How about any speed differences in Windows Server 2003? I have done most of my Oracle work under Linux/Digital Unix, but I did play around with Oracle on Windows 2000 a while back. Should Microsoft Server 2003 be faster? I know that's a pretty generic question, but I thought maybe someone has moved their db from 2000 to 2003.

If the speed and reliably is there in 2003, it will save me from trying to teach Linux to some of the other staff(there are 10 of us). I hate being on call 24/7.  :-)

Oracle?
Monday, March 29, 2004

I'd say the speed differences between the two are probably neglidgible for your requirements.

Seun Osewa (afriguru.com)
Monday, March 29, 2004

I'll second Seun's comment. A dual Xeon 3 GHz with loads RAM will be able to run quite a database. Whether you will use Linux/Oracle, Windows 2003/Oracle or  Windows 2003/SQL Server will not make much of a difference.

A good DBA, however, and a database that has been well designed, will make a lot of difference.

I just returned from a client where the SQL Server was constantly on 80% CPU. A DBA was tuning it. When he was ready it was below 4% CPU.

Mark Tetrode
Tuesday, March 30, 2004

I'll second Mark's comment.

With that kind of hardware, you will get more benefits from having a good DBA tune it than you will from fiddling with RH or Windows.

Tapiwa
Tuesday, March 30, 2004

Thanks everyone, you've been lots of help.

Oracle?
Tuesday, March 30, 2004

How long can you develop in Oracle before you have to buy a license?

Jeff
Tuesday, March 30, 2004

I'm not really sure.

We have been developing for a few months, and we have been talking with our Oracle rep. on and off during this time. He knows we have been developing without any license.

Oracle?
Tuesday, March 30, 2004

I think the development licence is not time limited as a given date range or something, rather it is limited to one devleopment cycle or prototyping of an application.

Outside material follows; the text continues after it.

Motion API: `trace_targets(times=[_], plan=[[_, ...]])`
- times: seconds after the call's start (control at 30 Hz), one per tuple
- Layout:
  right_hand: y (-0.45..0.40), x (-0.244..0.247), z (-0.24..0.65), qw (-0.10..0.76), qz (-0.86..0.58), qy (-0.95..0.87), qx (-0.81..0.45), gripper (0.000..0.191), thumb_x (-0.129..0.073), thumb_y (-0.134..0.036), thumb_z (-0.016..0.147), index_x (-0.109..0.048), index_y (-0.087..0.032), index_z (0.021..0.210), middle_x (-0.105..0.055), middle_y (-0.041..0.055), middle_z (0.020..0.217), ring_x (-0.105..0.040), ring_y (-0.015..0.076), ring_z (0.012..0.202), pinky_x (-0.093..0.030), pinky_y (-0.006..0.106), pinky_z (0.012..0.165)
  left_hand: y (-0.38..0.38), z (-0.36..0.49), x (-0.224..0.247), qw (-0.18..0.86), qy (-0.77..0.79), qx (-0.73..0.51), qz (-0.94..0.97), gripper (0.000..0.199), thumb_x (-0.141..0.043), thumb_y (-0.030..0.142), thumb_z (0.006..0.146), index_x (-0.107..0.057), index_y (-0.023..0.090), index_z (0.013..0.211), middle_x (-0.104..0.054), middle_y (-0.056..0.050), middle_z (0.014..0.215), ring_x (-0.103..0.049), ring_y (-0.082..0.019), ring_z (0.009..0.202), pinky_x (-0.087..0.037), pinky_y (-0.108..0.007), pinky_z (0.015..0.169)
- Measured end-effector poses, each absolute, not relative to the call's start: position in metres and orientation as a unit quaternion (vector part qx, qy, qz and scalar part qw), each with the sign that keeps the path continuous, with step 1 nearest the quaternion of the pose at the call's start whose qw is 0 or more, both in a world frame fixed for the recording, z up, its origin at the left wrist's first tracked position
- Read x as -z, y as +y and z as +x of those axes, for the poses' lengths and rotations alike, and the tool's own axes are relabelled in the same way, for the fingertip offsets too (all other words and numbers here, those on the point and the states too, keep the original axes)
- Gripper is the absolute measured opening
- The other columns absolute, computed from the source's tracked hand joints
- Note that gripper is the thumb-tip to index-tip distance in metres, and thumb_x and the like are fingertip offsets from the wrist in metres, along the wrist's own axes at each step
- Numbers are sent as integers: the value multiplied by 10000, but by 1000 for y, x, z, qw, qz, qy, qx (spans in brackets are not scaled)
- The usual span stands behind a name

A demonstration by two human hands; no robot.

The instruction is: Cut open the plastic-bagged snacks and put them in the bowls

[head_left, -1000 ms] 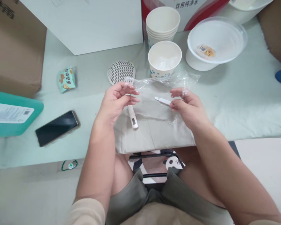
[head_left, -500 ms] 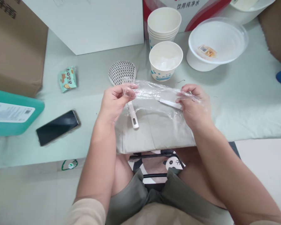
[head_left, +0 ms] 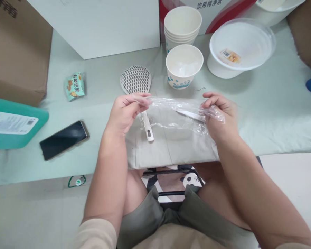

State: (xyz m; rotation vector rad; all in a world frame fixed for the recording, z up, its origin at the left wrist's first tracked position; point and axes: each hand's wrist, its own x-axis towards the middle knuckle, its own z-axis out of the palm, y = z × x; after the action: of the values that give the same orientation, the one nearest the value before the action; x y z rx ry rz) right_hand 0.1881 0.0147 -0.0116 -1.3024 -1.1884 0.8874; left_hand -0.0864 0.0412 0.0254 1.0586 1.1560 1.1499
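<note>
A thin, crumpled sheet of clear plastic film (head_left: 175, 103) is stretched between my two hands above the table. My left hand (head_left: 126, 112) pinches one end of it between thumb and fingers. At the other end, my right hand (head_left: 221, 116) grips the bunched film. A slim white object with a dark tip (head_left: 190, 114) shows behind the film beside my right fingers; whether it is held or lies on the table I cannot tell. Below my left hand lies a white slotted skimmer (head_left: 136, 79), its handle partly covered by the hand and film.
Behind my hands stand a paper cup (head_left: 184, 67), a stack of paper cups (head_left: 182, 21) and a lidded white tub (head_left: 224, 67). To the left are a phone (head_left: 64, 140), a small snack packet (head_left: 75, 86), a green jug (head_left: 18, 135) and a cardboard box (head_left: 20, 55).
The film now hangs narrower and more gathered between my hands. My right hand has shifted slightly right, and the slim white object appears slightly farther right.
</note>
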Motion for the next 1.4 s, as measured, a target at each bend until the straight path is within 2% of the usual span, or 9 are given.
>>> trace_targets(times=[0.23, 0.37, 0.43, 0.57, 0.73, 0.9, 1.03, 1.2, 1.4], plan=[[17, -1, 181, 565, -572, -387, -451, 208, -571, -267, 799, -659, -209, 620, -727, 85, 963, -687, 241, 982, -503, 349, 715, 46, -89, -21, 554, 476, -513, 450, 375, -705, 510, 868, -826, 218, 665, -802, -87, 945, -742, -186, 885, -601, -294, 769], [16, -4, 180, 543, -597, -402, -434, 348, -618, -443, 889, -657, -199, 644, -703, 79, 898, -631, 181, 802, -460, 312, 620, 45, -86, -17, 501, 486, -514, 499, 56, -864, 230, 687, -852, 236, 741, -798, -48, 994, -728, -133, 922, -568, -214, 758], [14, -2, 181, 536, -578, -433, -437, 162, -764, -374, 791, -720, -223, 831, -700, 48, 989, -633, 157, 796, -482, 296, 632, 45, -86, -17, 491, 486, -514, 509, 205, -857, 116, 633, -854, 236, 800, -785, -34, 1066, -727, -122, 959, -569, -202, 803], [12, 4, 182, 501, -544, -471, -481, 604, -846, -204, 665, -652, -340, 1220, -681, 17, 1136, -623, 125, 741, -522, 298, 633, 47, -89, -16, 503, 478, -540, 476, 327, -894, 137, 631, -795, 254, 921, -748, -9, 1086, -758, -154, 970, -593, -262, 917], [14, 1, 182, 523, -524, -453, -497, 585, -799, -247, 710, -578, -355, 1240, -657, -13, 897, -659, 171, 816, -554, 327, 697, 46, -97, -17, 569, 481, -493, 450, 597, -946, 285, 666, -677, 333, 1197, -742, -28, 1188, -782, -225, 1029, -618, -304, 847], [16, -1, 186, 530, -516, -424, -523, 534, -797, -292, 705, -598, -358, 1197, -641, -31, 870, -622, 147, 705, -545, 328, 653, 40, -92, -20, 633, 474, -405, 460, 1005, -962, 175, 594, -493, 387, 1457, -774, 2, 935, -771, -189, 763, -591, -288, 713], [19, 3, 192, 534, -519, -414, -524, 516, -821, -400, 742, -585, -360, 1199, -662, -22, 932, -653, 153, 727, -541, 320, 629, 42, -92, -23, 631, 465, -438, 440, 870, -906, 125, 606, -543, 343, 1366, -749, 43, 759, -729, -158, 692, -523, -245, 617], [18, -2, 185, 515, -498, -378, -586, 558, -763, -679, 755, -574, -333, 1149, -722, 39, 1083, -732, 236, 952, -593, 357, 697, 45, -96, -22, 603, 473, -479, 428, 688, -898, 163, 654, -619, 355, 1253, -768, 57, 820, -719, -133, 694, -539, -246, 626], [9, -13, 169, 449, -491, -316, -677, 485, -934, -463, 610, -663, -244, 946, -700, -3, 817, -690, 157, 732, -591, 309, 693, 43, -92, -25, 598, 491, -479, 415, 597, -927, 240, 674, -651, 346, 1192, -792, 21, 889, -724, -138, 662, -540, -224, 535]])
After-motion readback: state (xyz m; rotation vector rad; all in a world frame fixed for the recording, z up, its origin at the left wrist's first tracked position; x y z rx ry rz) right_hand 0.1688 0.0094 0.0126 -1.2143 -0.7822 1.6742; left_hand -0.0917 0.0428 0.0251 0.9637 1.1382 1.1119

Once that application is either sold commercially or deployed in house into a production environment the development license is void.

Patrik
Tuesday, March 30, 2004

To clarify, here are the you-may-nots for the Oracle Development license:

You may not:

·use the programs for your own internal data processing or for any commercial or production purposes,
or use the programs for any purpose except the development of a single prototype of your application;

·use the application you develop with the programs for any internal data processing or commercial or
production purposes without securing an appropriate license from us;

·continue to develop your application after you have used it for any internal data processing, commercial
or production purpose without securing an appropriate license from us, or an Oracle reseller;

·use the programs to provide third party training;

Patrik
Tuesday, March 30, 2004

Well that seems to clear that up for me, thanks for the info.

Jeff
Tuesday, March 30, 2004

If you do Oracle on Windows, you'll have to purchase MKS toolkit to run some of the numerous patches.  Many times Oracle issues patches only in .csh format (c shell script for Unix.)  So even though you're running on Windows, someone there may need to have some unix or linux skills, at least knowing the basic commands. 

And be sure to purchase the best possible Oracle Support (MetaLink) contract you can afford; you're gonna need it.